The calibration of the LSTM neural network relies on the raw traning set that is deemed to be trend-stationnary.
In this example, we use a simple sine-like signal onto which we added a synthetic linear trend.
Import libraries#
Import the various libraries that will be employed in this example.
[1]:
import copy
import pandas as pd
import numpy as np
import matplotlib.pyplot as plt
from pathlib import Path
from pytagi import Normalizer as normalizer
import pytagi.metric as metric
Import from Canari#
From Canari, we need to import several classes that will be reused in this example. Notably, we need to import the components that will be used to build the model; In terms of baseline, we use the LocalTrend
and components. The recurrent pattern is modelled using a LstmNetwork
and the residual is modelled by a WhiteNoise
compoment.
[2]:
from canari import (
DataProcess,
Model,
plot_data,
plot_prediction,
plot_states,
)
from canari.component import LocalTrend, LstmNetwork, WhiteNoise
Read data#
The raw .csv
data is saved in a dataframe using the Panda external library.
[3]:
project_root = Path.cwd().resolve().parents[1]

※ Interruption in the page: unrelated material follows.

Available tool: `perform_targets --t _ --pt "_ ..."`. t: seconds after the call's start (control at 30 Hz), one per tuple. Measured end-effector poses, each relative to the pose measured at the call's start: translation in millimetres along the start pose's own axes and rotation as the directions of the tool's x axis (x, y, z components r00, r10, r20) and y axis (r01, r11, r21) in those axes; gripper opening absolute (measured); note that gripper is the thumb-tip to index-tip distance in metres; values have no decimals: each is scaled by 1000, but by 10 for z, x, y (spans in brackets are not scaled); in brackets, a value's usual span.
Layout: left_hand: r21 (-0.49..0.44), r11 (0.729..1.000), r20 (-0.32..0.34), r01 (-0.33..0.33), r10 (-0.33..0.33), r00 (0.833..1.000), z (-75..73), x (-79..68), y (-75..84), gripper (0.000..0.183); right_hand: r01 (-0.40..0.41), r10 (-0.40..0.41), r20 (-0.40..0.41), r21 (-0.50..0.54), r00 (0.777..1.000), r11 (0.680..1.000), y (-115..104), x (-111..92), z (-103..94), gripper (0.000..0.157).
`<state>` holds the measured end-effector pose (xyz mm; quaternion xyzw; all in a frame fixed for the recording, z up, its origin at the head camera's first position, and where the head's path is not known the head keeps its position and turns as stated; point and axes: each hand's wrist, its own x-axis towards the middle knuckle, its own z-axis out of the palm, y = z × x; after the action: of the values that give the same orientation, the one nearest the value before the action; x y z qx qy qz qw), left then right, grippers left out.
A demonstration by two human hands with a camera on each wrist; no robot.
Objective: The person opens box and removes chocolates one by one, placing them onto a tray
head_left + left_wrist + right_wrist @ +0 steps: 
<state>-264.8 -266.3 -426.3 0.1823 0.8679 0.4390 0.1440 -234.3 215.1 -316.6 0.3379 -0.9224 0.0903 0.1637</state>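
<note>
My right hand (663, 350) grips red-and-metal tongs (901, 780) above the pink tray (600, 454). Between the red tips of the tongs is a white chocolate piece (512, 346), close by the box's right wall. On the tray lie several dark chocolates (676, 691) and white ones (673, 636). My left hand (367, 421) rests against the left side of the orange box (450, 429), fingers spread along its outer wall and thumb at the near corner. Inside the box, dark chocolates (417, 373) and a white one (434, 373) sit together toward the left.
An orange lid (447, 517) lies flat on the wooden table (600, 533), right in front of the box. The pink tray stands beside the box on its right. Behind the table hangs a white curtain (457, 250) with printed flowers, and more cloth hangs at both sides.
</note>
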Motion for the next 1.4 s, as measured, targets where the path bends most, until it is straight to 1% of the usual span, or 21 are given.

data_file = str(project_root / "data/toy_time_series/sine.csv")
df = pd.read_csv(data_file, skiprows=1, delimiter=",", header=None)
# Add a trend to the data
linear_space = np.linspace(0, 2, num=len(df))
df = df.add(linear_space, axis=0)
#
data_file_time = str(project_root / "data/toy_time_series/sine_datetime.csv")
time_index = pd.read_csv(data_file_time, skiprows=1, delimiter=",", header=None)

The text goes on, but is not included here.